**Exercise:**
Give every line below again, exactly.
Start of Block
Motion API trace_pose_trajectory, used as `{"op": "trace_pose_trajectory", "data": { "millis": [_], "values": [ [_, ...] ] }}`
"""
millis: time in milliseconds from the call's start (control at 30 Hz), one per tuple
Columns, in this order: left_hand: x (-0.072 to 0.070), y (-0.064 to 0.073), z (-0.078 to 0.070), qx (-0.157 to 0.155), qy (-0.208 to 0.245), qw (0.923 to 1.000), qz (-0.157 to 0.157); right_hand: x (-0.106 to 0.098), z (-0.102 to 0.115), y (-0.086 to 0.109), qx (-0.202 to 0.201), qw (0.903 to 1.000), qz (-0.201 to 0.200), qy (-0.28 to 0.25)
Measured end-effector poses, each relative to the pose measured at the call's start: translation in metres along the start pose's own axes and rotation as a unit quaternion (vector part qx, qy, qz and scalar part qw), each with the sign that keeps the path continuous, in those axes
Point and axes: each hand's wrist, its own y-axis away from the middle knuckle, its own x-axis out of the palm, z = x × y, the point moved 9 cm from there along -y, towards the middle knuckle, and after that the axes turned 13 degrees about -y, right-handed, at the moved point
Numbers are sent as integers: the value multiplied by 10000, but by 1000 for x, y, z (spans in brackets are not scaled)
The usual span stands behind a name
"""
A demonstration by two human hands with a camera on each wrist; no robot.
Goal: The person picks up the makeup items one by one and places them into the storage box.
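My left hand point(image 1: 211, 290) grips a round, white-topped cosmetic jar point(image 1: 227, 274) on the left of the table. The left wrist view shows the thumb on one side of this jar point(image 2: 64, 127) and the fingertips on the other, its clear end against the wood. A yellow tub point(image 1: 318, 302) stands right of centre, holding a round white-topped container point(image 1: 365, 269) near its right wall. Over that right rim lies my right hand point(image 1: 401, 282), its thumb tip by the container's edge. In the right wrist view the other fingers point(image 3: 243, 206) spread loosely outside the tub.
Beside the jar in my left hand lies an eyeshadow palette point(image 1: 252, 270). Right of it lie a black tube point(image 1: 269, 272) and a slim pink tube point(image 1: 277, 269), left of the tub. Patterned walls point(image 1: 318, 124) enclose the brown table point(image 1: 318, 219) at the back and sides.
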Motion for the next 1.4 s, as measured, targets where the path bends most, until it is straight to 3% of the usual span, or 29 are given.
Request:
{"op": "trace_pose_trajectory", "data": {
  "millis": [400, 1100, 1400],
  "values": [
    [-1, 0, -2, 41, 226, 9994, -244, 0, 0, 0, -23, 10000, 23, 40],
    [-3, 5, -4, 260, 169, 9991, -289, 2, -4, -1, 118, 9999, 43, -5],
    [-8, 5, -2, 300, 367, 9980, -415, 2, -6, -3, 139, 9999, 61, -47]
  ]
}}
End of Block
**Task solution:**
Motion API trace_pose_trajectory, used as `{"op": "trace_pose_trajectory", "data": { "millis": [_], "values": [ [_, ...] ] }}`
"""
millis: time in milliseconds from the call's start (control at 30 Hz), one per tuple
Columns, in this order: left_hand: x (-0.072 to 0.070), y (-0.064 to 0.073), z (-0.078 to 0.070), qx (-0.157 to 0.155), qy (-0.208 to 0.245), qw (0.923 to 1.000), qz (-0.157 to 0.157); right_hand: x (-0.106 to 0.098), z (-0.102 to 0.115), y (-0.086 to 0.109), qx (-0.202 to 0.201), qw (0.903 to 1.000), qz (-0.201 to 0.200), qy (-0.28 to 0.25)
Measured end-effector poses, each relative to the pose measured at the call's start: translation in metres along the start pose's own axes and rotation as a unit quaternion (vector part qx, qy, qz and scalar part qw), each with the sign that keeps the path continuous, in those axes
Point and axes: each hand's wrist, its own y-axis away from the middle knuckle, its own x-axis out of the palm, z = x × y, the point moved 9 cm from there along -y, towards the middle knuckle, and after that the axes turned 13 degrees about -y, right-handed, at the moved point
Numbers are sent as integers: the value multiplied by 10000, but by 1000 for x, y, z (spans in brackets are not scaled)
The usual span stands behind a name
"""
A demonstration by two human hands with a camera on each wrist; no robot.
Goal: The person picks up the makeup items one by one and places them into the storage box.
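My left hand point(image 1: 211, 290) grips a round, white-topped cosmetic jar point(image 1: 227, 274) on the left of the table. The left wrist view shows the thumb on one side of this jar point(image 2: 64, 127) and the fingertips on the other, its clear end against the wood. A yellow tub point(image 1: 318, 302) stands right of centre, holding a round white-topped container point(image 1: 365, 269) near its right wall. Over that right rim lies my right hand point(image 1: 401, 282), its thumb tip by the container's edge. In the right wrist view the other fingers point(image 3: 243, 206) spread loosely outside the tub.
Beside the jar in my left hand lies an eyeshadow palette point(image 1: 252, 270). Right of it lie a black tube point(image 1: 269, 272) and a slim pink tube point(image 1: 277, 269), left of the tub. Patterned walls point(image 1: 318, 124) enclose the brown table point(image 1: 318, 219) at the back and sides.
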Motion for the next 1.4 s, as measured, targets where the path bends most, until it is straight to 3% of the usual span, or 29 are given.
Request:
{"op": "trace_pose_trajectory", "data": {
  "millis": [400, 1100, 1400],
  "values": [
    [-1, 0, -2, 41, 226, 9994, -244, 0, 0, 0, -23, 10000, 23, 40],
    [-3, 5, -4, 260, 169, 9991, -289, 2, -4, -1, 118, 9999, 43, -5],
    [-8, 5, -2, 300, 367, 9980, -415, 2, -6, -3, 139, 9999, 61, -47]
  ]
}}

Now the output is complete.